ESCLUSIVA TLP - Tanfani: "Per fare il diesse in Lega Pro bisogna portare soldi o farsi raccomandare..."
Mai banale. Maurizio Tanfani è un vulcano pronto ad eruttare. Troppa l'adrenalina e la rabbia accumulata in questa stagione. Un anno trascorso ai margini del calcio, di quello che è diventato il suo mondo. A Borgo a Buggiano miracoli sportivi in serie e risultati straordinari, tanto da conquistarsi la stima di parecchi addetti ai lavori. Eppure quest'anno è rimasto fermo. Probabilmente spia di un calcio nel quale i risultati, sembra clamoroso dirlo, non sono l'unica cosa che contano. Per la prossima stagione, al di là di un timido approccio della Pistoiese, non ci sono all'orizzonte richieste nei professionisti; mentre dalla Serie D diversi club hanno già bussato alla porta del diesse di Firenze. A TuttoLegaPro.com si è raccontato in esclusiva.

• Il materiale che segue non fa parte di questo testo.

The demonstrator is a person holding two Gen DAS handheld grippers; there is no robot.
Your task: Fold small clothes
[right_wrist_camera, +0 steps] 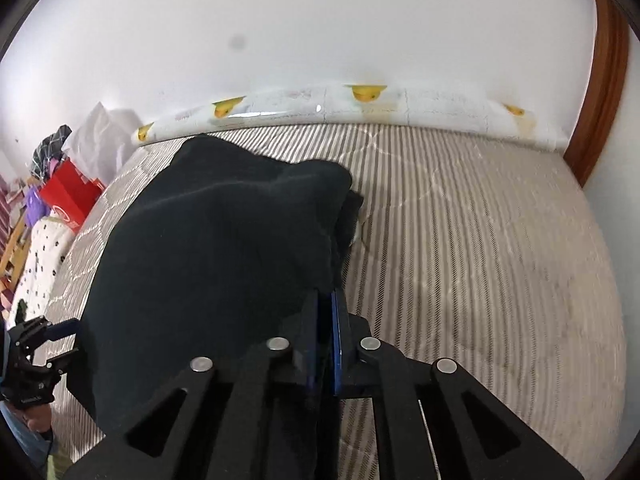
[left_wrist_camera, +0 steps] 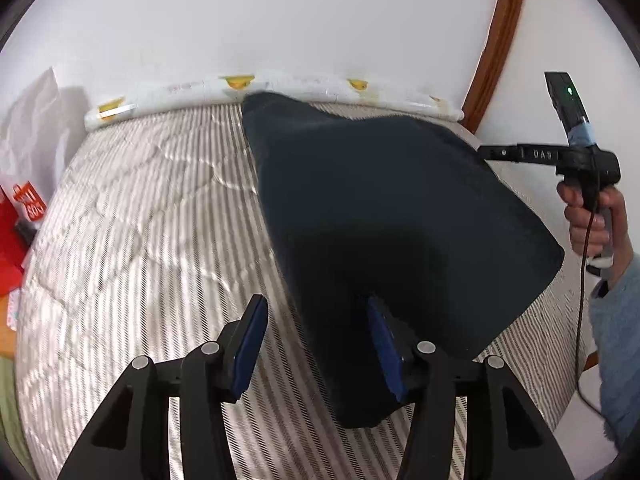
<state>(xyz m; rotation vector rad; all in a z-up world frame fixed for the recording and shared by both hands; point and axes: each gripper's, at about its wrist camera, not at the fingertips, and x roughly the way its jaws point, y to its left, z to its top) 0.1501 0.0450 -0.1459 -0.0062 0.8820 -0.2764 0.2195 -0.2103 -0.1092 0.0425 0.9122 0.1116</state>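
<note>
A dark navy garment point(left_wrist_camera: 380, 208) lies raised over the striped bed point(left_wrist_camera: 152, 208). My left gripper point(left_wrist_camera: 316, 304) stands open at the garment's near end. Its right blue pad point(left_wrist_camera: 384, 344) is against the cloth, and its left pad point(left_wrist_camera: 250, 344) is out over bare bed. In the right wrist view the garment point(right_wrist_camera: 216, 248) drapes over my right gripper point(right_wrist_camera: 326, 296), whose blue pads are closed on the cloth's edge. A hand holds that right gripper point(left_wrist_camera: 560, 156) at the garment's far right side, fingertips hidden behind cloth. The left gripper point(right_wrist_camera: 68, 344) shows at the lower left.
A white roll with yellow duck prints point(left_wrist_camera: 280, 88) lies along the wall at the bed's far edge. A red bag point(left_wrist_camera: 24, 216) and a white bag point(left_wrist_camera: 32, 120) stand left of the bed. A wooden door frame point(right_wrist_camera: 600, 100) is at the right. A spotted cloth point(right_wrist_camera: 40, 256) lies left.
</note>
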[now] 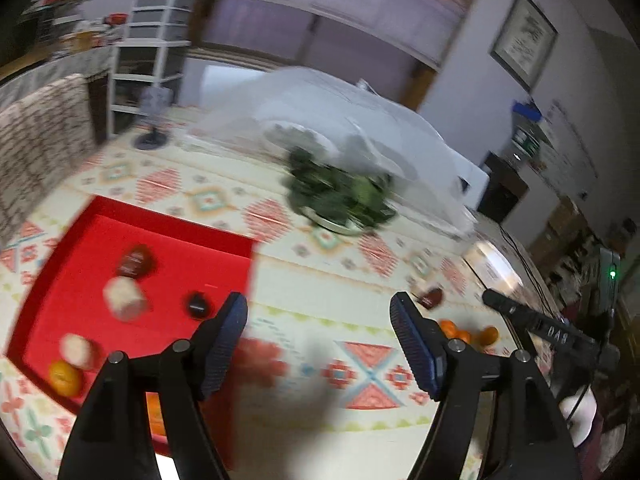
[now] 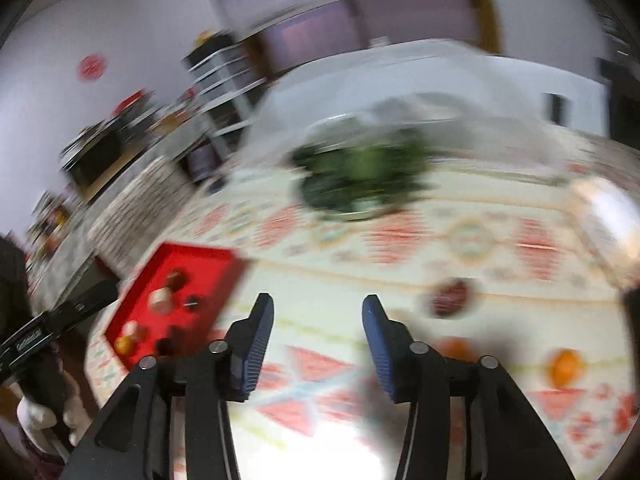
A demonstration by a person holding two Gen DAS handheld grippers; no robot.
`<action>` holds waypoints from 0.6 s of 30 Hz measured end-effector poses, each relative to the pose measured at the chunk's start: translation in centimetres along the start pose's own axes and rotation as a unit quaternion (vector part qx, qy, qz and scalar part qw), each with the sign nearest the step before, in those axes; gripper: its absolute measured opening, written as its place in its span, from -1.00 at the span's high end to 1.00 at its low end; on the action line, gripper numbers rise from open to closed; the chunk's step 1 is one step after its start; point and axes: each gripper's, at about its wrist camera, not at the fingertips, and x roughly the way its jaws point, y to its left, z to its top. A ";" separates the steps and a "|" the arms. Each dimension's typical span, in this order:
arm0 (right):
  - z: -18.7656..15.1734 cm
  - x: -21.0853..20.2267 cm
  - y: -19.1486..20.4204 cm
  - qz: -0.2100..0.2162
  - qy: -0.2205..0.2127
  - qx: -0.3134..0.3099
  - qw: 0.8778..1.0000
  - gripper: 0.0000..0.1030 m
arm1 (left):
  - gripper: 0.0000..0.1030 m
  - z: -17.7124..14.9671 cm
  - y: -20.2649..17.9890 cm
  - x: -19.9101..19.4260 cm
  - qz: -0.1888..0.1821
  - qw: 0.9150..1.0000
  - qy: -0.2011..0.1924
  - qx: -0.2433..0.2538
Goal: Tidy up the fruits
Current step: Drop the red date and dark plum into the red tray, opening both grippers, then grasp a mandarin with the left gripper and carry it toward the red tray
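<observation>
Cream tablecloth [image 1: 320,280] printed with coral-red diamonds, teal and yellow-green accents. Bright red rectangular tray [image 1: 100,216] near its left edge holds a dark maroon fruit [image 1: 134,261], two pale cream fruits [image 1: 124,296], a black fruit [image 1: 197,305], an orange mandarin [image 1: 64,376]. Dark green leafy pile [image 1: 340,192] on a silver plate. Orange mandarins [image 1: 460,332] and a dark red fruit [image 2: 450,296] toward the right edge. Gripper pads [image 1: 228,344] dark blue, ribbed.

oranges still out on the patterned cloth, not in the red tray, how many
2 clear in the right wrist view: one small round orange fruit far right, another just beyond the right gripper's right finger. The left view's blurred cluster may hide a third.
</observation>
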 end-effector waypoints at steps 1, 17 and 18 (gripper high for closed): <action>-0.1 -0.8 -2.0 -0.016 -0.002 0.011 1.000 0.00 | -0.42 -0.3 -0.9 0.7 -0.006 1.000 0.007 0.005; -4.5 -0.4 -15.4 -0.068 0.016 0.096 0.993 0.00 | -0.42 -5.9 -14.4 10.0 -0.053 0.985 0.106 0.126; -4.6 -0.1 -15.5 -0.067 0.017 0.095 0.993 0.00 | -0.42 -6.2 -14.9 10.4 -0.056 0.984 0.109 0.132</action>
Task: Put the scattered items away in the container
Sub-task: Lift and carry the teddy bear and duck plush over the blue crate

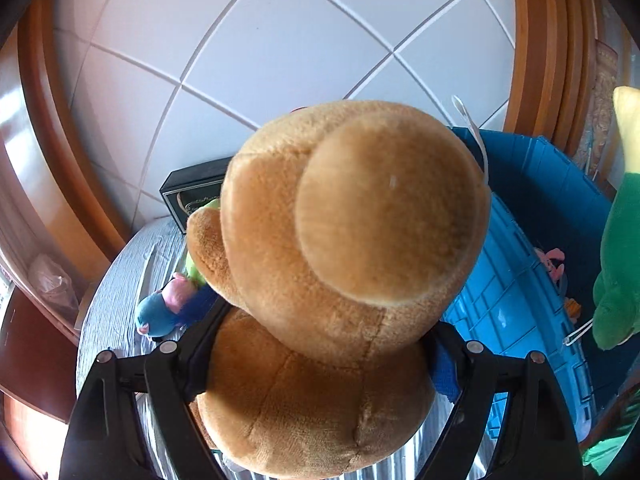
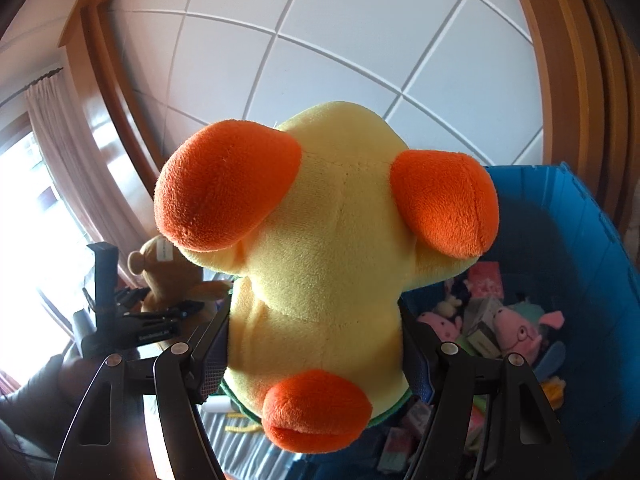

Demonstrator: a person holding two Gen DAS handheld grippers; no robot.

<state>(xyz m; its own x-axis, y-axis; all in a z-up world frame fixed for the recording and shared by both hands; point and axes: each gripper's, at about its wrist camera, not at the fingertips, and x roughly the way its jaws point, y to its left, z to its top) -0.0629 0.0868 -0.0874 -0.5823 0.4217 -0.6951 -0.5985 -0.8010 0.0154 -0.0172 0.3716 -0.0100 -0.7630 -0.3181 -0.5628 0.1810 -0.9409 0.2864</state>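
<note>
Between the left gripper's (image 1: 320,354) two black fingers sits a brown teddy bear (image 1: 344,264), squeezed at its body, one foot sole turned straight at the lens. Bear held clear of the table, above the striped grey cloth (image 1: 116,304). White sewn-in tag (image 1: 474,136) sticks up behind the bear's upper edge.

Right gripper (image 2: 316,356) clamped on a yellow plush duck (image 2: 332,248): fingers press into its sides, two orange feet point at the camera, a third orange part low down, a green band at the underside. Duck hangs over the near left rim of the blue plastic container (image 2: 592,240). From the left wrist view the same toy shows at the right edge as a green and yellow shape (image 1: 616,264).

Container stands on the right part of the table, open top. Inside, on its floor: a pink pig plush with glasses (image 2: 516,332), a second pink pig plush (image 2: 440,324), a pink packet (image 2: 486,280), small boxes and oddments, not all identifiable.

Still loose on the cloth, toward the far left edge of the table: a small pig plush in blue clothes (image 1: 164,312), with something light green (image 1: 198,264) lying against it, mostly hidden by the bear. Behind them, at the far edge, a dark box with gold lettering (image 1: 188,196).

Backdrop: white panelled wall (image 1: 280,40) with wooden frame; curtain (image 2: 68,140) and bright window on the left in the right wrist view.
</note>
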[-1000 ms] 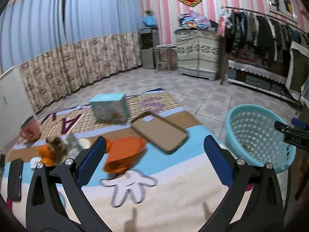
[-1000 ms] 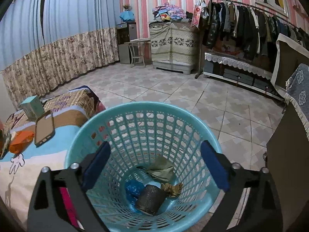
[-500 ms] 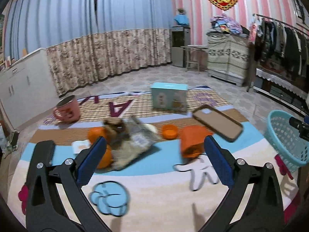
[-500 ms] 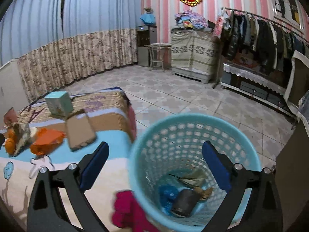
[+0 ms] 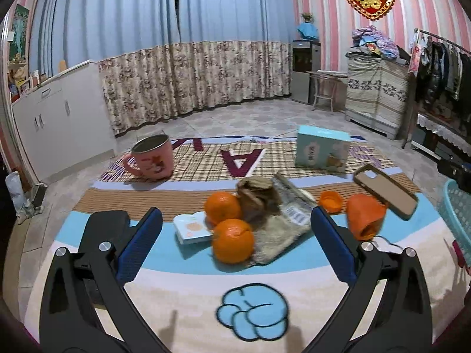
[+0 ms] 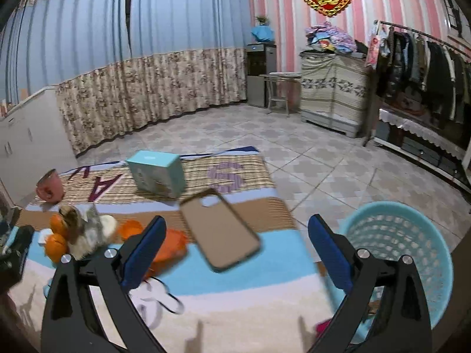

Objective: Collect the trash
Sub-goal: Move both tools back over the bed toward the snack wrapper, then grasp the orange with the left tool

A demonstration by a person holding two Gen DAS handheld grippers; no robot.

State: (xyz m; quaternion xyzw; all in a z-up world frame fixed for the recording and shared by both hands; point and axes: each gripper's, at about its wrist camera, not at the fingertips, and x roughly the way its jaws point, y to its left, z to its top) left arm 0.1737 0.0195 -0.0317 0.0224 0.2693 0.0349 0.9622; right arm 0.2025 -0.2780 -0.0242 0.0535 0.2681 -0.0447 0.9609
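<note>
Both grippers, left gripper & right gripper, gaped wide w/ nothing held. Crinkly wrapper lay on mat beside oranges (prob. light, floppy, slippery); pinch its free edge.

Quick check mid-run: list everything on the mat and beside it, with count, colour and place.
oranges: 2, orange, mat centre
crumpled wrappers: brown and clear, touching the oranges
small card box: 1, white, left of the oranges
mug: 1, pink, far left
box: 1, teal, far right
phone case: 1, tan, right
orange cup: 1, on its side
orange lid: 1
basket: 1, teal, off the mat's right edge
left gripper: open
right gripper: open
</note>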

Direttore, è pronto a ripartire?
"Sono carico e desideroso di tornare all'opera. Il lavoro non mi spaventa e mi piacerebbe restare nei professionisti, anche se so che sarà difficile...".
Come mai?
"Purtroppo oggi nel calcio i risultati finiscono in secondo piano. Spesso sono altri gli elementi determinanti nella scelta di un dirigente. Non bisogna sorprendersi se poi il calcio italiano va alla deriva...".
A cosa allude?
"Io non ho sponsor e non porto soldi, lo dico chiaramente. Credo nel lavoro e i risultati sinora mi hanno premiato. Voglio essere trattato e giudicato per quello che sono e valgo. Non per altri motivi. Nel calcio attuale serve avere sponsor o essere legati a giri importanti per poter lavorare. Nei Dilettanti ci sono tanti dirigenti validi che vengono, però, snobbati non facendo parte di alcune caste...".
Come si fa a non mollare tutto?
"La passione non si cancella e per fortuna gli attestati di stima arrivano comunque. Inoltre vengo dal mondo del lavoro, quello vero: per trentasette anni mi sono alzato alle sei del mattino. Non mi spaventa nulla e ho una grande carica che mi contraddistingue".